Codex Alimentarius and Genetically Engineered Food
For example, the Codex Alimentarius is the international standard used by the WTO that
determines all aspects of food policy . These encompass food safety standards including
those arising from GE products as well as labelling issues. The Codex provides a ceiling
on the safety and other standards beyond which countries cannot go without being accused
of protectionist trade practices. and be bought in front of the dispute panel.
The scientific advisers for any dispute are hand picked by the WTO dispute panel and
were evidence is seen as inconclusive, members must accept the standards imposed by the
Codex . This process does not allow a nation to exercise the precautionary principle
concerning safety issues around GE foods in the absence of evidence and absence of
scientific consensus.
It has been said that there is a conflict of interest between the role of Codex as an
international body regulating food safety and its connection with corporate interests.
Corporate involvement in Codex is quite deep In spite of ostensible representation through
government. National delegations to Codex often include corporate representatives from
such corporations who have vested interests in genetic engineering of food. These
transnational corporations include Monsanto, Nestle, Coca-Cola, Bayer, Kraft, BASF,
PepsiCo, M & M Mars, Dupont, Shell, Hershey, Dole, Pfizer and Tyson Foods.
Agreement on the Application of Sanitary and Phytosanitary Measures (SPS)
The SPS Agreement came into being on 1 January 1995 with the creation of the WTO. SPS
agreement requires all nations have the same standards in measures dealing with human
animal and plant life and health. Thus the agreement requires all members to accept as a
ceiling the standards set by agencies such as the Codex Alimentarius. The onus of proof
for the application of more stringent standards is on the individual country.

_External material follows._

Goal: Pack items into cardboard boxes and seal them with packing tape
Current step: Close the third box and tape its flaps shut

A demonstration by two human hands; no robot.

Technical Barriers to Trade Agreement (TBT)
The TBT Agreement requires that all nations harmonise technical regulations and
standards, including labelling, packaging and marking and certification with international
WTO standards. These standards exclude labelling products according to how they have been
produced. The information must pertain only to how the product performs.
Both these agreements require that signatory nations "harmonise" standards
dealing with protection of the environment, public health and food safety, according to
standards set by agencies such as the Codex. The level of stringency of standards can be
challenged as a barrier to trade should they exceed these standards .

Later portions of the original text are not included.